20 ans après ! La sociologue que je suis est, bien entendu, interpellée par cette partie du titre qui peut être même gênant : 20 ans après quoi ? Après les textes de 1987 ? Il est tout à fait légitime de vouloir entreprendre le travail depuis cette date qui constitue un tournant important pour l’exploitation des terres agricoles appartenant au domaine privé de l’Etat. Il eut été néanmoins tout aussi important à mon sens de remonter juste après l’indépendance. L’histoire extraordinaire des terres agricoles algériennes appartenant à l’Etat a commencé en effet depuis l’autogestion. Pour raconter intégralement une pareille histoire, il faudrait encore sans doute bien des années de travail.

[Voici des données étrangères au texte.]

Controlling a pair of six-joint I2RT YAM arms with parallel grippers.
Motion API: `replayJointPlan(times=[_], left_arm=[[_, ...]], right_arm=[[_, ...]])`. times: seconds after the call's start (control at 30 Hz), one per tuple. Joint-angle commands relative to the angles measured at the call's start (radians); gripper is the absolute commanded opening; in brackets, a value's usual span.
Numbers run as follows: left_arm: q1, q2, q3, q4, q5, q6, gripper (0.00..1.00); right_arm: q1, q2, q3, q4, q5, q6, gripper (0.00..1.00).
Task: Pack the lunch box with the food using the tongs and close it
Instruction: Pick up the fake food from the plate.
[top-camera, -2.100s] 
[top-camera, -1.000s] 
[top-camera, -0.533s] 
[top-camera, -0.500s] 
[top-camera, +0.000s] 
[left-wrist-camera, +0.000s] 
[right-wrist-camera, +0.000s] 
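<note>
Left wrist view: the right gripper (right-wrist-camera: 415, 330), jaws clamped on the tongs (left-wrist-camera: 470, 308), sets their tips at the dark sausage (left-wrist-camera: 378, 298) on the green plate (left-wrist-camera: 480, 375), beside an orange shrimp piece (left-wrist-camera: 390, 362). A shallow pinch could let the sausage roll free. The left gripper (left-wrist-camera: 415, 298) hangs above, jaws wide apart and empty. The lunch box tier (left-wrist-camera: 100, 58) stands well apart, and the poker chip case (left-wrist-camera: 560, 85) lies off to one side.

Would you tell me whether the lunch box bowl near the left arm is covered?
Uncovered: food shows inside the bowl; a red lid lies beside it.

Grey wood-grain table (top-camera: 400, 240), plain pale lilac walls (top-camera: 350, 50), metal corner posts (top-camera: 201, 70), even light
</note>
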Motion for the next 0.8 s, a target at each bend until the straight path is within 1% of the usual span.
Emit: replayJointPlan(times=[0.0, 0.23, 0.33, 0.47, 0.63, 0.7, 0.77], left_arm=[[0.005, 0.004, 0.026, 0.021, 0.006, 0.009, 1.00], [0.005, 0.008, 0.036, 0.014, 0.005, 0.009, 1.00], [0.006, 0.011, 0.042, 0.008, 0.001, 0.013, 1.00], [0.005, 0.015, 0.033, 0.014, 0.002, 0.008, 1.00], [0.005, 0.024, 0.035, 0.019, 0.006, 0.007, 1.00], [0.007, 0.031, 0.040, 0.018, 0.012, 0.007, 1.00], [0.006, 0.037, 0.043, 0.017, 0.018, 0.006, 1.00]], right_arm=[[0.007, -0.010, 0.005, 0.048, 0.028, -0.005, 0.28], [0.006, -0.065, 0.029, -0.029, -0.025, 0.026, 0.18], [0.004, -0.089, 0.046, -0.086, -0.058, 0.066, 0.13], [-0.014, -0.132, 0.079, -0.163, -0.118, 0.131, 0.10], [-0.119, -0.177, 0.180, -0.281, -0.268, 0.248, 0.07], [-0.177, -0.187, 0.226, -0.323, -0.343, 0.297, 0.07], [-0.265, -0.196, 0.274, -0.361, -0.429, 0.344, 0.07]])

Ce livre a le mérite de soulever bon nombre de questions. D’abord, celle du facteur humain dans la Mitidja. L’exemple des locataires est très frappant ! Qui sont-ils ? D’où viennent-ils ? Quel statut ont-ils ? Autantde questions auxquelles il est certainement très difficile de répondre sans y avoir longuement travaillé. L’existence de ces locataires met en opposition la légitimité de travailler les terres et le droit à la terre dans la Mitidja.
Claudine Chaulet
La Mitidja telle qu’elle est. Dépasser un imaginaire qui l’enferme dans une vision de richesse d’hier, de crise agricole aujourd’hui, et de plaine bétonnée demain. Décrypter des réalités agricoles ô combien plus riches et plus complexes. Telle était l’ambition d’un collectif de chercheurs qui ont sillonné un territoire mythique à la fois si proche et si loin d’Alger. Ce livre réunit des témoignages d’hommes et de femmes de la Mitidja, des visions d’experts, un reportage de journaliste et des analyses de chercheurs.